The administration’s proposal would require schools to allow male athletes to participate on female sports teams. We don’t have to look far to see the effects of such a policy. From coast to coast, women and girls suffer when radical ideology replaces biological reality.

In Connecticut, four female student athletes were forced to compete against males and as a result, were deprived of honors and opportunities at elite track-and-field levels. Attorneys with Alliance Defending Freedom are representing the athletes—Selina Soule, Chelsea Mitchell, Alanna Smith, and Ashley Nicoletti—in a lawsuit because the Connecticut Interscholastic Athletic Conference adopted a policy that allows males who identify as female to compete in girls’ athletic events.

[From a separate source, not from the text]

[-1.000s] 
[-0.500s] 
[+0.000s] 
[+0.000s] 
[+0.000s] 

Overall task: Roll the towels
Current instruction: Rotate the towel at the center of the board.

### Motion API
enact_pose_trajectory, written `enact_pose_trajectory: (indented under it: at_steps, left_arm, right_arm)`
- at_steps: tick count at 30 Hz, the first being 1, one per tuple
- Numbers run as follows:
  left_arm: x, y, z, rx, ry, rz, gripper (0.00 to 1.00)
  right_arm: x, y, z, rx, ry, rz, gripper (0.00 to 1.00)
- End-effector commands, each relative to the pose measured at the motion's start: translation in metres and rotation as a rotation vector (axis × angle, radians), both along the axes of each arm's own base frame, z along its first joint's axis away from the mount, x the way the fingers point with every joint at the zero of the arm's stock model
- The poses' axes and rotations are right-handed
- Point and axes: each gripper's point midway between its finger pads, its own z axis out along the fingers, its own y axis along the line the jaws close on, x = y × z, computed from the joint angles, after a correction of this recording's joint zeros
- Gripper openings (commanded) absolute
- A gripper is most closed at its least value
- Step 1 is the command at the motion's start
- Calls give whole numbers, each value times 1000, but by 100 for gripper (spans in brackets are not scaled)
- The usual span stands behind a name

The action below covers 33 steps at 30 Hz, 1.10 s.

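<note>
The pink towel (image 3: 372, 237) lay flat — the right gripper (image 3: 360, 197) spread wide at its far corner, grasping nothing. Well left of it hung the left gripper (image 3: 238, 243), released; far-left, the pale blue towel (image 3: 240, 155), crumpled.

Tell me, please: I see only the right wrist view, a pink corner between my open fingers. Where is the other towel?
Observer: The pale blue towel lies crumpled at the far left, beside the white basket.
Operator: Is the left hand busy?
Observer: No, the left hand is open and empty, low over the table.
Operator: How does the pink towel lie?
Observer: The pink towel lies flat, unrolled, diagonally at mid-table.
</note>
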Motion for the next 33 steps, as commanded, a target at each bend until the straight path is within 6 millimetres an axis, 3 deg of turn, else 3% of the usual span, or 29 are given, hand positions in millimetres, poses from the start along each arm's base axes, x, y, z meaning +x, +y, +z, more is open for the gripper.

Those male athletes won 15 women’s track championship titles—titles that were once held by nine different girls.

In Idaho, collegiate athletes Madison Kenyon and Mary Kate Marshall know from personal experience how demoralizing it is to train your hardest and best, only to be forced to compete against a male—and be pushed down in the rankings.

From World Masters’ athletes to middle-school girls in West Virginia, from NCAA swimmers to skateboarders, every woman and girl must be allowed to compete on a fair and level playing field, with other women. This is not only basic common sense and the right thing to do—it also complies with the United States’ international human rights obligations.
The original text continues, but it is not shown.